La question que je me pose porte plutôt sur la capacité des futurs enseignants à assimiler tout cela. Bien entendu, introduire sérieusement l’informatique dans l’enseignement secondaire, ce qui est une nécessité vitale pour notre pays si nous prétendons encore rester un pays développé, supposerait la création d’un CAPES et d’une agrégation d’informatique, avec la constitution d’un véritable corps professoral, et l’inscription au programme de toutes les sections d’un enseignement obligatoire substantiel. Rappelons d’ailleurs que dans ce domaine nous n’avons cessé de régresser : il y a eu un baccalauréat technique informatique, supprimé, il y a eu un enseignement informatique en classes préparatoires scientifiques, supprimé pour les filières les plus « nobles », sans oublier la suppression de l’option informatique des lycées d’enseignement général des années 80 (suppression en 92, rétablissement en 94 puis à nouveau suppression en 97), ni la suppression en 2008 de la part informatique de l’enseignement de technologie des collèges. Le fait que l’introduction à petite dose de cette spécialité optionnelle doive être considérée comme une avancée a quelque chose de pathétique, de l’ordre du suicide intellectuel collectif.

Bref, à supposer qu’il y ait des enseignants volontaires pour recevoir l’enseignement décrit par ce manuel, ils vont à mon avis avoir du mal à absorber en si peu de temps tout ce savoir, qui constituerait le programme d’un CAPES de plein exercice. Mais c’est un autre problème.

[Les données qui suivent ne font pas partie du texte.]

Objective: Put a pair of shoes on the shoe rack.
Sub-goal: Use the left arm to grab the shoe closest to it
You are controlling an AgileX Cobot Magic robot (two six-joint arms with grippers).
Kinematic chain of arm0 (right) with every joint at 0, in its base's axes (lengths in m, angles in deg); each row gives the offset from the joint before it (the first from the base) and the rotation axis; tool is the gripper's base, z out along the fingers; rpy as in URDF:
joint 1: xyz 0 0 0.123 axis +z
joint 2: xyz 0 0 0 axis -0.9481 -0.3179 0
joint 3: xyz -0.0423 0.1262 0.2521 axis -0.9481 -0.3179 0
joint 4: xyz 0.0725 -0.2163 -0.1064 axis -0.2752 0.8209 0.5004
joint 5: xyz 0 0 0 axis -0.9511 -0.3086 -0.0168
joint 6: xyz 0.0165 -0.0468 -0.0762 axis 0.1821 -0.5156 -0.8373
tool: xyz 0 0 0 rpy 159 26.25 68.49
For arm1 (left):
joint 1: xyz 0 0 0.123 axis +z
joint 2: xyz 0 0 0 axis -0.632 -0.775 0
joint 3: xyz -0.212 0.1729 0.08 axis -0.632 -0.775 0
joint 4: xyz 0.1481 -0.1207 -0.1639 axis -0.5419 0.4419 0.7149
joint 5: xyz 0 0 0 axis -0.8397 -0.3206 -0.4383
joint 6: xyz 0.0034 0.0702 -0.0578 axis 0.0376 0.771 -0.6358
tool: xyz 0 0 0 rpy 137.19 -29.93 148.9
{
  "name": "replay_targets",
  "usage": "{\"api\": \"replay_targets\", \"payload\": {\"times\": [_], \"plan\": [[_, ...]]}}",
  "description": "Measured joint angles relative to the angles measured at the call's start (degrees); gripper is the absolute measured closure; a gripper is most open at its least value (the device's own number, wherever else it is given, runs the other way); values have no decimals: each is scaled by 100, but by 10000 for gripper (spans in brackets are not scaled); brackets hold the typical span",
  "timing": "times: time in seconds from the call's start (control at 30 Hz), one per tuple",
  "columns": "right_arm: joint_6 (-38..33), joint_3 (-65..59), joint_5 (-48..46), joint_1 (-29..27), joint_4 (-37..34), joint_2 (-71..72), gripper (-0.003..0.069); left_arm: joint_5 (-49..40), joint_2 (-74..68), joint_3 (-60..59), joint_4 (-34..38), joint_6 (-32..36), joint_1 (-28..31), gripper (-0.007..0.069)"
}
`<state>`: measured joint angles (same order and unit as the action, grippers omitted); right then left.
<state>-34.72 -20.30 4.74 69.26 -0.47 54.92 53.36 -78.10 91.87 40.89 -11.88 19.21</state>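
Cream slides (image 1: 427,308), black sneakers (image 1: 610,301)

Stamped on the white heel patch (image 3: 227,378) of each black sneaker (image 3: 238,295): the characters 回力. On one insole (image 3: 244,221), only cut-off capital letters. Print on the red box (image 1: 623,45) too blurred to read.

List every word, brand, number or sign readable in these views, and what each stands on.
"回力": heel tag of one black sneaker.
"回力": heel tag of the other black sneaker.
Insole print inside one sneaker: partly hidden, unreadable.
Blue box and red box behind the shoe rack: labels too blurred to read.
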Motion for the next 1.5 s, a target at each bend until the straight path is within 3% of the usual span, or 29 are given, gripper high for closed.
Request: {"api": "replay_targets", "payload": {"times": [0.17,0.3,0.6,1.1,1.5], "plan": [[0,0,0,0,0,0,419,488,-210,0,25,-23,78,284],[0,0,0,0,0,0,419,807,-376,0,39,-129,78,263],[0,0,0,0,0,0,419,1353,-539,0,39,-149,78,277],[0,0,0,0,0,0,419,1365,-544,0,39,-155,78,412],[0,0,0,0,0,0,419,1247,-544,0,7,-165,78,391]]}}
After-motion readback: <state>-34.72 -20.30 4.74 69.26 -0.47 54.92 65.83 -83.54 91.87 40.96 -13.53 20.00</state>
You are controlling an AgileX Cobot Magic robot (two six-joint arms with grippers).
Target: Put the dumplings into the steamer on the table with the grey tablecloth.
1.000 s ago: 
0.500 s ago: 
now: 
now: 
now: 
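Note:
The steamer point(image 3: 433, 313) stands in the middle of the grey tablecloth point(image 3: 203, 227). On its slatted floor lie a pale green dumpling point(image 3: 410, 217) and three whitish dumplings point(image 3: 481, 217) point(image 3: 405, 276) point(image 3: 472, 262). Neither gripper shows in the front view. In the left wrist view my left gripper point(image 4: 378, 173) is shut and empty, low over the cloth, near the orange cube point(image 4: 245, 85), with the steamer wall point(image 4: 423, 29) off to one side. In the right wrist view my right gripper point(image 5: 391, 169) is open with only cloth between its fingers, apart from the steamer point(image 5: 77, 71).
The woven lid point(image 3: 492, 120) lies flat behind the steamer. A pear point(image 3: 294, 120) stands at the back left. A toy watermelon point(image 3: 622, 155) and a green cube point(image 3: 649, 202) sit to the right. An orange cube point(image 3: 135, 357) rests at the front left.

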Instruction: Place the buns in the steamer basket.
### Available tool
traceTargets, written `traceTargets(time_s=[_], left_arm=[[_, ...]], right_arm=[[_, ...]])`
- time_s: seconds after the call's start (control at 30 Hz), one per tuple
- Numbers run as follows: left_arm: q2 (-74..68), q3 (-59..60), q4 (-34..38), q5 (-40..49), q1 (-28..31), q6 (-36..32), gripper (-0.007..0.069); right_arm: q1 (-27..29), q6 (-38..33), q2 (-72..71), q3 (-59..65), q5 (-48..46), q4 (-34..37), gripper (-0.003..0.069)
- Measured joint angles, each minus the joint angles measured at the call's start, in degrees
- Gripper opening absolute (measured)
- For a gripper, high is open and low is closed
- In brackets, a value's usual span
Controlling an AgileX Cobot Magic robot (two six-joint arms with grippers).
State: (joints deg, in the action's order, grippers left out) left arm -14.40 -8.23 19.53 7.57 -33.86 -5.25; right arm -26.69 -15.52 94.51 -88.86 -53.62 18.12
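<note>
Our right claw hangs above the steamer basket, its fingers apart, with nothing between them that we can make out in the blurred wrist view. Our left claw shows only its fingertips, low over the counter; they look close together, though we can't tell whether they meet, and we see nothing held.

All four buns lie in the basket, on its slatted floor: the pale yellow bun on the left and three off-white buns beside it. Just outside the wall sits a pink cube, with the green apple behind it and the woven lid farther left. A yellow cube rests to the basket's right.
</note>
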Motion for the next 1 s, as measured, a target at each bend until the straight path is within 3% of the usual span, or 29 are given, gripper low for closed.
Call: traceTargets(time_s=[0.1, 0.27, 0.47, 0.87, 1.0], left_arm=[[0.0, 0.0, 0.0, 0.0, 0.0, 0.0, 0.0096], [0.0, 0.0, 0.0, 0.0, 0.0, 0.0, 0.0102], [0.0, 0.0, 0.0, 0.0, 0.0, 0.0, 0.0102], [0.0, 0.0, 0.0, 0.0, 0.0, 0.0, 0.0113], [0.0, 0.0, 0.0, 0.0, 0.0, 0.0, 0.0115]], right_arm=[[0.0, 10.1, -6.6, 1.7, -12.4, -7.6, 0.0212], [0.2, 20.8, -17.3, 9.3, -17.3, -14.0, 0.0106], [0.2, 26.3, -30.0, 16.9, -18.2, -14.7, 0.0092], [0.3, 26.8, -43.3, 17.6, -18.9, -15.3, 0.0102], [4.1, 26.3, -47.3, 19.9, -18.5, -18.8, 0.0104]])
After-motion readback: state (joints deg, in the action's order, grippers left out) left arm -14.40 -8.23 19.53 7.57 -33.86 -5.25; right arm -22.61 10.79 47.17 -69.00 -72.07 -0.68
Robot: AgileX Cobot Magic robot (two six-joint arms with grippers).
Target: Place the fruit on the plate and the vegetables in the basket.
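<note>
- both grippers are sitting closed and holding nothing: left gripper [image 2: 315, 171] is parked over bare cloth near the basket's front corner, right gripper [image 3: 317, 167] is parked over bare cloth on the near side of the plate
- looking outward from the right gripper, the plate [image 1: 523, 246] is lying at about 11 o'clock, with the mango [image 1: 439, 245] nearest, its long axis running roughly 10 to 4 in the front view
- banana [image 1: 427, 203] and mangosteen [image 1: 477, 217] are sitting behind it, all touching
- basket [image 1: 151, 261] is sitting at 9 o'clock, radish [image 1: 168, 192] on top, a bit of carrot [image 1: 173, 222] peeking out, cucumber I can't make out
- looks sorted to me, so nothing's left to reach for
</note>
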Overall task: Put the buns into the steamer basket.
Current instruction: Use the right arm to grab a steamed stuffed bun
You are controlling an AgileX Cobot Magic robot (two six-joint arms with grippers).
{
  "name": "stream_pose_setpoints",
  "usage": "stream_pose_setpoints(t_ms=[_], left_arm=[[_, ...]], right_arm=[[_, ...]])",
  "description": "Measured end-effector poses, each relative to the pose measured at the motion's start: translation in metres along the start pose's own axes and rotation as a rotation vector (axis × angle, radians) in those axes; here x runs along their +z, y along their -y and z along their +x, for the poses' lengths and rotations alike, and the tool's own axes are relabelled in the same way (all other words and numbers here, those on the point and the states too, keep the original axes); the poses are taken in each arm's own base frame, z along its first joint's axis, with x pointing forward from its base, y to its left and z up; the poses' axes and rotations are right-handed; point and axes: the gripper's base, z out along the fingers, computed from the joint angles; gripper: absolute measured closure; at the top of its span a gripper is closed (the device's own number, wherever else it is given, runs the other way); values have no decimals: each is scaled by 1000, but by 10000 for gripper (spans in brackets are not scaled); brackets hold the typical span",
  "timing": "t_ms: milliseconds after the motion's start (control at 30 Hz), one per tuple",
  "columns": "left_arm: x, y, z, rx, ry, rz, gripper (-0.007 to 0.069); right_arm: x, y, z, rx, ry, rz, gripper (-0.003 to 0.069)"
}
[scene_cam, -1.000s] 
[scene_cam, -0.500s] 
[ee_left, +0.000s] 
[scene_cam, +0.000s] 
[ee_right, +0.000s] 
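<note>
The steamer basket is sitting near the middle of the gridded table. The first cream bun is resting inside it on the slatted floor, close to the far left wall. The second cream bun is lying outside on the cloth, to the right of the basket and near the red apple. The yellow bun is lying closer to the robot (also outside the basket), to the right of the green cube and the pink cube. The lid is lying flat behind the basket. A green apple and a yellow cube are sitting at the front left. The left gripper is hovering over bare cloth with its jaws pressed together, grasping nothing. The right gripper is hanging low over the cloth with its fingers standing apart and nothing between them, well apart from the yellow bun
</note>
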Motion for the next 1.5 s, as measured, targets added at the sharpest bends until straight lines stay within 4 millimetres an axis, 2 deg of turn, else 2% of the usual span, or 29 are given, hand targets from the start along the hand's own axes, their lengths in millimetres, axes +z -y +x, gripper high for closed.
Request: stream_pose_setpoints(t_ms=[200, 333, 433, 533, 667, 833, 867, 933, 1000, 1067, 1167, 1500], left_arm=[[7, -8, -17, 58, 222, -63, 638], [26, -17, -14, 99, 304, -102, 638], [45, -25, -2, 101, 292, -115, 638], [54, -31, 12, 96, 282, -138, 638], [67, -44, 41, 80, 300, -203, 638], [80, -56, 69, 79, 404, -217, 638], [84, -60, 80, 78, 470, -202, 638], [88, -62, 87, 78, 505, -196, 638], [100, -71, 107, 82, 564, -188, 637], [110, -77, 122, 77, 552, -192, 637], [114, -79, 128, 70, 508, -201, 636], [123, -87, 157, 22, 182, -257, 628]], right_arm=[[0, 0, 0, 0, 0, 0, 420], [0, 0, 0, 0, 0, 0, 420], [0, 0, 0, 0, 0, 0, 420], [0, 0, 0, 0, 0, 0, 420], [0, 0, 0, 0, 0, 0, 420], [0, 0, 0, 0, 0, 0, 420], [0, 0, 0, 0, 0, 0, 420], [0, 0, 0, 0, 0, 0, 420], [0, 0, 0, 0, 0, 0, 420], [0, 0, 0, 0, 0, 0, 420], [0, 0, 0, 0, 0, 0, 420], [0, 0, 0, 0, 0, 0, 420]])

Il n’en reste pas moins que ce livre est d’une haute tenue, tout en restant très accessible, il résulte d’une ascèse remarquable pour circonscrire le noyau de la science informatique contemporaine. Il sera très utile pour entamer la réflexion sur le programme de formation des professeurs pour une véritable introduction de l’informatique dans notre enseignement secondaire.